Generated metrics per identifier

The results of the parsed source code will be exported as custom .c2s.json file as well as a .csv table containing all generated metrics:

metric type description
distance_to_class_name relative cosine distance between identifier and its class-name* mulitplied by 100
distance_to_file_context relative cosine distance between identifier and its file-context* mulitplied by 100
identifier_frequency_per_file absolute cumulative number of occurences of an identifier in its file
identifier_length absolute number of characters of an identifier
number_of_separated_words absolute number of individual words inside an identifier
percent_of_word2vec_words relative percent of words in an identifier that are stored inside the Word2Vec model
word_frequency_per_file absolute cumulative number of occurences of a word of an identifier in its file
* a class name vector is the most similar vector to all words in a class name and the file-context is the most similar vector to all individual words inside a class.

Installation Requirements

Depending on what you have already installed you might need to install more or less of the following list:

  • Install python3 (including pip3)

    ruby -e "$(curl -fsSL https://raw.githubusercontent.com/Homebrew/install/master/install)"

    brew install python

  • Install the SciPy stack (gensim makes use of those)

    python -m pip install --user numpy scipy matplotlib ipython jupyter pandas sympy nose

  • Install Gensim

    pip3 install -U gensim

  • Install spaCy module and its english vocabulary

    pip3 install -U spacy

    python3 -m spacy download en

  • Download the NLTK python tool kit together with its english stopword list

    pip3 install nltk 
    python3
    >>> import nltk
    >>> nltk.download('stopwords')
    
  • Install the antlr4 runnable and add it to the classpath.
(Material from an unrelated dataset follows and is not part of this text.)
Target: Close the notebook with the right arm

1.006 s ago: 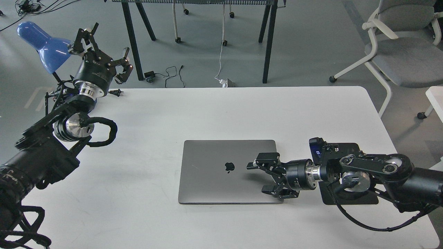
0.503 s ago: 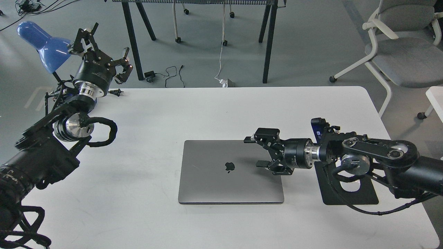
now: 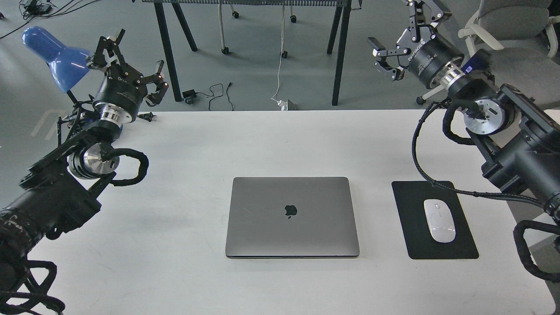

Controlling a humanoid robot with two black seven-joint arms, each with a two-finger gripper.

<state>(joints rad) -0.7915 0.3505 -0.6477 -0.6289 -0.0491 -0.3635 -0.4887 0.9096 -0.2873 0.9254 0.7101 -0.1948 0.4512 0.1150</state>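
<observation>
Both arms are black and jointed, each with a silver wrist ring and looped braided cable. The right arm (image 3: pixel 494 122) carries a small blue part; the left arm (image 3: pixel 65 175) lacks it.

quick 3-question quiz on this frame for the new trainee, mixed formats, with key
1. True or false: the notebook lies shut, lid down, on the white table.
2. What rests on the black mouse pad? A) white mouse B) plug C) nothing
3. Fill in: both the right gripper and the left gripper are raised, jaws ____, holding nothing.

Key: 1 true; 2 A, the white mouse; 3 open.
</observation>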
This allows using the predefined antlr4 parser

    cd /usr/local/lib
    sudo curl -O https://www.antlr.org/download/antlr-4.7.2-complete.jar
    export CLASSPATH=".:/usr/local/lib/antlr-4.7.2-complete.jar:$CLASSPATH"
    alias antlr4='java -jar /usr/local/lib/antlr-4.7.2-complete.jar'
    pip install antlr4-python3-runtime
    

How to get a Word2Vec model using Wikipedia data

The Word2Vec model is a vector space model storing word with a semantic relatendess. This model is needed for the following step analyzing the source code data.

  • Download the wikipedia dump (16GB) enwiki-latest-pages-articles.xml.bz2

  • Extract the articles text as training data from wikipedia dump (takes between 5-6 hours)

    python WikiExtractor.py <enwiki-latest-pages-articles.xml.bz2>

  • Remove nltk-stopwords from the wiki articles (takes 8 minutes)

    python TextStopwordFilter.py <wiki.en.raw.txt>

  • Lemmatize the words using of spaCy inside the wiki articles (takes 7-8 hours)

    python TextLemmatizer.py <wiki.en.filtered.txt>

  • Train a gensim Word2Vec model using train data (takes 2:30 hours)

    python Word2VecTrainer.py <wiki.en.lemmatized.txt>

How to extract semantics from source code

  • Extract identifiers and split those into words by underscore and CamelCase notation. If the optional Word2Vec model (as binary or not) is provided, it analyzes each word using the semantic relatedness to its class name and its file-context.

    python ProjectParser.py <file_or_directory_path> [<word2vec.model>]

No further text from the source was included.